Graduation Year
2026
Date of Defense
4-18-2026
Degree Name
Executive Doctorate of Business Administration (DBA)
Department
Charles F. Dolan School of Business
Document Type
Dissertation
First Advisor
Mousumi Bhattacharya
Abstract
CRISPR-based gene therapies represent a significant advancement in modern medicine, offering the potential to treat or cure genetic conditions that were previously considered untreatable. However, the high cost of these therapies raises important questions regarding affordability, insurance coverage, and public support. This study examines willingness to pay (WTP) for insurance coverage of CRISPR-based gene therapies in the United States and identifies the factors that influence this valuation.
Using a contingent valuation survey grounded in the Theory of Planned Behavior (TPB), this study examines how treatment effectiveness, side effects, cost, demographic characteristics, attitudes, subjective norms, and perceived behavioral control shape support for insurance coverage of CRISPR-based gene therapies. Data were collected from a nationwide sample and analyzed using logistic regression models.

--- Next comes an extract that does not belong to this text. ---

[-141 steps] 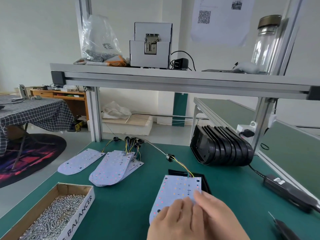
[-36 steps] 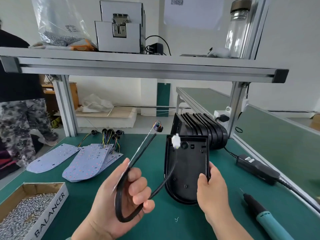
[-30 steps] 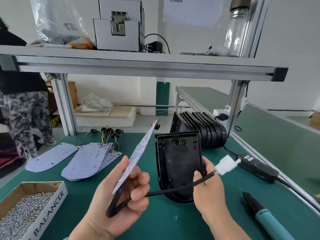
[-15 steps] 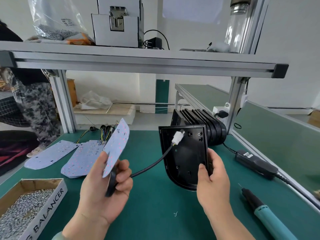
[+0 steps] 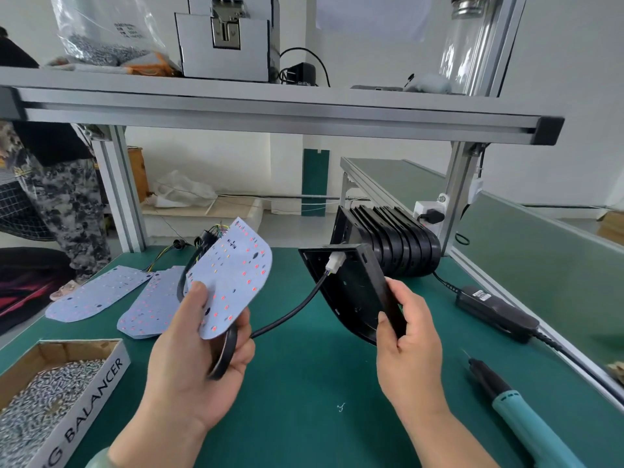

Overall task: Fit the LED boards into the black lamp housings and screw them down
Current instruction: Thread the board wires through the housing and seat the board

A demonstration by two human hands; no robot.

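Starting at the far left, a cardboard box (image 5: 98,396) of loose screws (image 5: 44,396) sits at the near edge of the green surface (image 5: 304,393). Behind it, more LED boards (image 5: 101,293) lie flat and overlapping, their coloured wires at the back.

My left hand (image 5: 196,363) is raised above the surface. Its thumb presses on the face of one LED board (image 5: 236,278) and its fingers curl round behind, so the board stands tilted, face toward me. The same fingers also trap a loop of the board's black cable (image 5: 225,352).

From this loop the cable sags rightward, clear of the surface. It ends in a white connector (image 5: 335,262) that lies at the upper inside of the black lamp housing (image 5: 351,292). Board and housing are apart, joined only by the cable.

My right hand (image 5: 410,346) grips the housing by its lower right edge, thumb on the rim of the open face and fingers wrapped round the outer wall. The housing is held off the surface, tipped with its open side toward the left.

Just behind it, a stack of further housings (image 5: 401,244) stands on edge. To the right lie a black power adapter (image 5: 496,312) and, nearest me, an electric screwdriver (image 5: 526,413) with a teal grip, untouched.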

The results show that support for CRISPR-based insurance coverage declines as the proposed annual insurance cost increases.
Median WTP is estimated at approximately $3,921 per year under the preferred Model 3A baseline specification and $1,056 per year under the preferred Model 3B certainty adjusted specification. These estimates represent the additional annual insurance cost at which approximately 50% of respondents support the policy. Higher institutional trust, more favorable attitudes toward CRISPR, stronger perceived treatment effectiveness, lower risk aversion, higher income, and African American respondent status are associated with greater support for coverage, while higher proposed annual insurance costs reduce support.
This study contributes to the literature by integrating behavioral theory with economic valuation in the context of emerging medical technologies. The findings provide practical insights for policymakers, insurers, and healthcare stakeholders seeking to balance innovation, affordability, and equitable access as CRISPR-based therapies become more widely available.